### [Exercise directions]
Scan the records below for the line with "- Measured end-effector" and the line with "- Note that". Repeat those two lines and every line between them exactly, and nothing else.

### [Records to process]

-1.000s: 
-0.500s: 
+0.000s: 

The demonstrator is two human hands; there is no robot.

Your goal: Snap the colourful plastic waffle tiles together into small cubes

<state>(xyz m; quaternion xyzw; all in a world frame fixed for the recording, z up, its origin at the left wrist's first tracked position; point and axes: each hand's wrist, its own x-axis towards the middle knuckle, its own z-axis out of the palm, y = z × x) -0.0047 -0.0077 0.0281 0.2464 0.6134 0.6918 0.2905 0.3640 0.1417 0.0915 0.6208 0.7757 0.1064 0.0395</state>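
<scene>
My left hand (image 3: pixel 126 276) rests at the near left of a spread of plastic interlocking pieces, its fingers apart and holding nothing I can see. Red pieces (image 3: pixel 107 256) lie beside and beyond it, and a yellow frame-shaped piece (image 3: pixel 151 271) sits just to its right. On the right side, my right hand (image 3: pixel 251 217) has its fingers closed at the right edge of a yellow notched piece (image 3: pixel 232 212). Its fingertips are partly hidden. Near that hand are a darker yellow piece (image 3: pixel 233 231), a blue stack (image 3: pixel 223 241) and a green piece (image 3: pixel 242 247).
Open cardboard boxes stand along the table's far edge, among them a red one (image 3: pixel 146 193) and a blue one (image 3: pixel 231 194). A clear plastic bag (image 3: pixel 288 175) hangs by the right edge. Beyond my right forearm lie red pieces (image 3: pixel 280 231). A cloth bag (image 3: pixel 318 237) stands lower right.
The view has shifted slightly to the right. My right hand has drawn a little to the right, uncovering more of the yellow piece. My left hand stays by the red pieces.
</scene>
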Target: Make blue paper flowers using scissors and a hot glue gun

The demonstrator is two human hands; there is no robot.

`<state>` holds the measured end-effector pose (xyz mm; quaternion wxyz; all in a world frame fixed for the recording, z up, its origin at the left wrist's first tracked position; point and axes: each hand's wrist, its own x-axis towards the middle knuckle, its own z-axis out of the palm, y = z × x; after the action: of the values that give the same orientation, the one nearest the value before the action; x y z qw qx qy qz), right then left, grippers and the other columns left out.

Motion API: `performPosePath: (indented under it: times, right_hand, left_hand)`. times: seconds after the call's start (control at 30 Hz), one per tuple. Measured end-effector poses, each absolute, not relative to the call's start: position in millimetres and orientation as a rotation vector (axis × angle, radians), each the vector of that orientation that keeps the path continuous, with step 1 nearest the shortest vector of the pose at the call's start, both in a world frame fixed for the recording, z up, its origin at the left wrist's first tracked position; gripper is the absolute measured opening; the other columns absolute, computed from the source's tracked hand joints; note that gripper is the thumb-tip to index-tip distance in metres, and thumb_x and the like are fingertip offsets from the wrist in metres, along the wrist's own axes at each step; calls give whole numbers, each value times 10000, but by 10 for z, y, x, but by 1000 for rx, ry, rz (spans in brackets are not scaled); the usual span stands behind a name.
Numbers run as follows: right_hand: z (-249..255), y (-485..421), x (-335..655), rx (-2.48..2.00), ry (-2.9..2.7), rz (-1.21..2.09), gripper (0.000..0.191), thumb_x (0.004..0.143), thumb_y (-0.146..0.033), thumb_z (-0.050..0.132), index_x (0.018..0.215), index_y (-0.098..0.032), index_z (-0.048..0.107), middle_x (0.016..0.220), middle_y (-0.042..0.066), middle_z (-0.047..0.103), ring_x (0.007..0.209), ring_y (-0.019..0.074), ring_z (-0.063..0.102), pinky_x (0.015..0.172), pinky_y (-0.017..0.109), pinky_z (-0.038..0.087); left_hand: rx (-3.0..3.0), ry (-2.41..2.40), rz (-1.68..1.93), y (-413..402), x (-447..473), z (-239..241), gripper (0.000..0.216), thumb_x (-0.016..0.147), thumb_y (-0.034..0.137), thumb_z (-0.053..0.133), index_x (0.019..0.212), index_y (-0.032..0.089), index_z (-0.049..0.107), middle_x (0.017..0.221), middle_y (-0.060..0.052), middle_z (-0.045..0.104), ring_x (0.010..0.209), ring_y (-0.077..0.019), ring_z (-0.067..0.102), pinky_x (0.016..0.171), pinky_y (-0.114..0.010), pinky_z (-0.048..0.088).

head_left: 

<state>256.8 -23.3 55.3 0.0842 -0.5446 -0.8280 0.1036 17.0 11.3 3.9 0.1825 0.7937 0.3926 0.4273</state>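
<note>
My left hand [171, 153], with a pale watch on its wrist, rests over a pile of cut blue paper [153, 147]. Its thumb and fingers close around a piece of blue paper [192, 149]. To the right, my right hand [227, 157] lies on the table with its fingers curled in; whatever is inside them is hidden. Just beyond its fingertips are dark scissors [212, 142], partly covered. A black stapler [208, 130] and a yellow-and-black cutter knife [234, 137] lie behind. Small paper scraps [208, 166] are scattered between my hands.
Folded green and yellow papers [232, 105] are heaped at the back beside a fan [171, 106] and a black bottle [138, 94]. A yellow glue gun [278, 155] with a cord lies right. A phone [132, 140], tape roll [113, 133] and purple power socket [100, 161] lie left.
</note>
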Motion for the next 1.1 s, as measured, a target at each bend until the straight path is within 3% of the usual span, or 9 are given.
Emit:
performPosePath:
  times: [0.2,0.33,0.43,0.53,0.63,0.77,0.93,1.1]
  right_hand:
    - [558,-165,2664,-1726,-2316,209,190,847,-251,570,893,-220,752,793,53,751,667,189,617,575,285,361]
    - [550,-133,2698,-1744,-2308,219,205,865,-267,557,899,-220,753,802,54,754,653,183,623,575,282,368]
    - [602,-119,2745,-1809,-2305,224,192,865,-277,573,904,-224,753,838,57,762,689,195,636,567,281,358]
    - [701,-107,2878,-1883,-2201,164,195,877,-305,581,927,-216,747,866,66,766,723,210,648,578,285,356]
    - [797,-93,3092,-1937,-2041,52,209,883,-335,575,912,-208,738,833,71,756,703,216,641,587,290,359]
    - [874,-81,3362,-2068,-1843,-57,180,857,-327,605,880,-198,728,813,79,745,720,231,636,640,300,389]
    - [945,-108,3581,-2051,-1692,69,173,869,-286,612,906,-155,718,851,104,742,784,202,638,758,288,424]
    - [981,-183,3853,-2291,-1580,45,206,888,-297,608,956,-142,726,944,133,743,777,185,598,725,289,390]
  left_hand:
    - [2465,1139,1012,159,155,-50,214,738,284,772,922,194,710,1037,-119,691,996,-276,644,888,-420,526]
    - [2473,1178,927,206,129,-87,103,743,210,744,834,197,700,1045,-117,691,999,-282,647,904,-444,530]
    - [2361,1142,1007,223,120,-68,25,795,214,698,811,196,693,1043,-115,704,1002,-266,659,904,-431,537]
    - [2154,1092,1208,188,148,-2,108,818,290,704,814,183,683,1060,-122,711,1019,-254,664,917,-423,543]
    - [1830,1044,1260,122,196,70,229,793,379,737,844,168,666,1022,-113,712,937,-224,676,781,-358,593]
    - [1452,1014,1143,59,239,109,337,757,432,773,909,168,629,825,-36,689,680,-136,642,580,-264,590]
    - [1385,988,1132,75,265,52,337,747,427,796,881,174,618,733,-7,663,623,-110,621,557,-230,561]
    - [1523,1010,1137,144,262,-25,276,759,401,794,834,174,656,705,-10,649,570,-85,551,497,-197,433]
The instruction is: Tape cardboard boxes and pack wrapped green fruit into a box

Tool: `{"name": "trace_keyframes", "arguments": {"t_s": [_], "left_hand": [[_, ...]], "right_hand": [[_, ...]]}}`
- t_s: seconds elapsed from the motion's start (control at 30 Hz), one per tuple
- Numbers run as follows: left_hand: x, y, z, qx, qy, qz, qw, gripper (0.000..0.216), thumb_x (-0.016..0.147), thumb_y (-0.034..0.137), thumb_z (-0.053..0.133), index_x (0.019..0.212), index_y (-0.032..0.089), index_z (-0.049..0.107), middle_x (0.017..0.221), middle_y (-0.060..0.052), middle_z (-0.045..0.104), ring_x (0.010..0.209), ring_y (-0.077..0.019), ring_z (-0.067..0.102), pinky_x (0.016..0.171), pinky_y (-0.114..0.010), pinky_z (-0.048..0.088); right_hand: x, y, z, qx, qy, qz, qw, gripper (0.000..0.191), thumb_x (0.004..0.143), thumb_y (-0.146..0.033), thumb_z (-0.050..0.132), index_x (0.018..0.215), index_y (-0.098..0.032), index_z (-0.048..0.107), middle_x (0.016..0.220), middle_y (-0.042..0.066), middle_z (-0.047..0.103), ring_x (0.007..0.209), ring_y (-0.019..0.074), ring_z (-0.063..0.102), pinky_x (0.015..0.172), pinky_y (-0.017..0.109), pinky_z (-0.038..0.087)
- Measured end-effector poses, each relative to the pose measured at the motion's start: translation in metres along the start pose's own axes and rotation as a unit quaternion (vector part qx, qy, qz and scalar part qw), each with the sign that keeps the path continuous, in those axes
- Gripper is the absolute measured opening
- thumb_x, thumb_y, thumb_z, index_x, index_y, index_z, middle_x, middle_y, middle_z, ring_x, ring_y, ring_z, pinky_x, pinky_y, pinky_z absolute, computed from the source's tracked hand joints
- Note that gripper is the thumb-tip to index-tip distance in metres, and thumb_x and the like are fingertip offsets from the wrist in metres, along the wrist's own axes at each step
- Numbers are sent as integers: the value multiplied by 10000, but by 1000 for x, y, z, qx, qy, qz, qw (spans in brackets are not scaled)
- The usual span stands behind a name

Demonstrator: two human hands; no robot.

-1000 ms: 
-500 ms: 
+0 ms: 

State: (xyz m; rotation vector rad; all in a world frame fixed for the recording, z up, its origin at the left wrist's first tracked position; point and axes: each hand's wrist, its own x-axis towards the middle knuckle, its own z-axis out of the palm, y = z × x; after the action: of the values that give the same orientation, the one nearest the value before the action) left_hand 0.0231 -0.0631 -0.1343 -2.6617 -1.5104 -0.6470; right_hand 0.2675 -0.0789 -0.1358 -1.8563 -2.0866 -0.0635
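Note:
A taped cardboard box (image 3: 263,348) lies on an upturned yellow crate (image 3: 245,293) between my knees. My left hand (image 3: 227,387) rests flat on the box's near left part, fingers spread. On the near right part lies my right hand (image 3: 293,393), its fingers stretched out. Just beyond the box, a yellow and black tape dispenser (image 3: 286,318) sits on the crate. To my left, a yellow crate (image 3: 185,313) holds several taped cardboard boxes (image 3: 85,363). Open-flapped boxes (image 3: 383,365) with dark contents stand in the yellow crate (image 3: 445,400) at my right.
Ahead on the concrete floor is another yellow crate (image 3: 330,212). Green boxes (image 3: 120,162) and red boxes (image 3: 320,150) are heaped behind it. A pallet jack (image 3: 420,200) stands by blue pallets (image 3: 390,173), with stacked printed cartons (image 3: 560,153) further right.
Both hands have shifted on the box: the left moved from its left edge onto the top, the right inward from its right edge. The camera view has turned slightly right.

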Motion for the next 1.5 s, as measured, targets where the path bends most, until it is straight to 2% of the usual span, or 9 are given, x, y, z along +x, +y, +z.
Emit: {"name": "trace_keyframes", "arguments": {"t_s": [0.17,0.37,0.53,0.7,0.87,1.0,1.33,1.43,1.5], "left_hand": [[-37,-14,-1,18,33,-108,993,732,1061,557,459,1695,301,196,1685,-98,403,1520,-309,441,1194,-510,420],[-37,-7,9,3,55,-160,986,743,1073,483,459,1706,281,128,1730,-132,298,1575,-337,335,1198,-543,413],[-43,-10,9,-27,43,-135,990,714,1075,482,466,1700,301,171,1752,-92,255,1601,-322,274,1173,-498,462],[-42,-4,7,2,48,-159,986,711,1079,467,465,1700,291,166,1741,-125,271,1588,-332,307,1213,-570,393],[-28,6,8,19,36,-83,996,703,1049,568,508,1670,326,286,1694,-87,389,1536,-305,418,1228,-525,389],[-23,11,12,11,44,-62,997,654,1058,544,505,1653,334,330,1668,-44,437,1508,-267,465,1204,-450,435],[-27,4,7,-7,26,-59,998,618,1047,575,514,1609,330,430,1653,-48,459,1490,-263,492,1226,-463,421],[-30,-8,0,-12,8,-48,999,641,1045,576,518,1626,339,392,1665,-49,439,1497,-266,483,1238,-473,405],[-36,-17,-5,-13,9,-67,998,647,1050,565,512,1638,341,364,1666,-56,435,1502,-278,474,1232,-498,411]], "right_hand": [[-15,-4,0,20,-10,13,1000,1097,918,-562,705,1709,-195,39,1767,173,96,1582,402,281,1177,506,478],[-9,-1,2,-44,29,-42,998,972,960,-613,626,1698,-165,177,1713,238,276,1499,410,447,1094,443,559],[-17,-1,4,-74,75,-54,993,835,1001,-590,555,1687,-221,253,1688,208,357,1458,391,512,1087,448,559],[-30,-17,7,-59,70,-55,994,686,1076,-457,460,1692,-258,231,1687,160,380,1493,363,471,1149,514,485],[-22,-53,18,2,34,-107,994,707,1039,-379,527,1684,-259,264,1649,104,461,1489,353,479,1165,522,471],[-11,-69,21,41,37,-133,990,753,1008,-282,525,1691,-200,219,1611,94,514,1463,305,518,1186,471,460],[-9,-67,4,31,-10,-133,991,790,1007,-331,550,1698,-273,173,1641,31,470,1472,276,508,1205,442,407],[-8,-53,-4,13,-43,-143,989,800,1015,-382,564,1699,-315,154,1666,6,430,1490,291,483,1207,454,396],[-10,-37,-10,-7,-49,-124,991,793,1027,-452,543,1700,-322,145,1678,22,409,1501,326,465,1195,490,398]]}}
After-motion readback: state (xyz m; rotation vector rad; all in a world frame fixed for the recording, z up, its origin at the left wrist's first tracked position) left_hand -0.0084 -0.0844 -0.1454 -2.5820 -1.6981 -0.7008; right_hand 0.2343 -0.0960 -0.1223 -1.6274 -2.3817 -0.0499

### [Written solution]
- Measured end-effector poses, each relative to the pose measured at the motion's start: translation in metres along the start pose's own axes and rotation as a unit quaternion (vector part qx, qy, qz and scalar part qw), each with the sign that keeps the path continuous, in those axes
- Gripper is the absolute measured opening
- thumb_x, thumb_y, thumb_z, index_x, index_y, index_z, middle_x, middle_y, middle_z, ring_x, ring_y, ring_z, pinky_x, pinky_y, pinky_z absolute, computed from the source's tracked hand joints
- Note that gripper is the thumb-tip to index-tip distance in metres, and thumb_x and the like are fingertip offsets from the wrist in metres, along the wrist's own axes at each step

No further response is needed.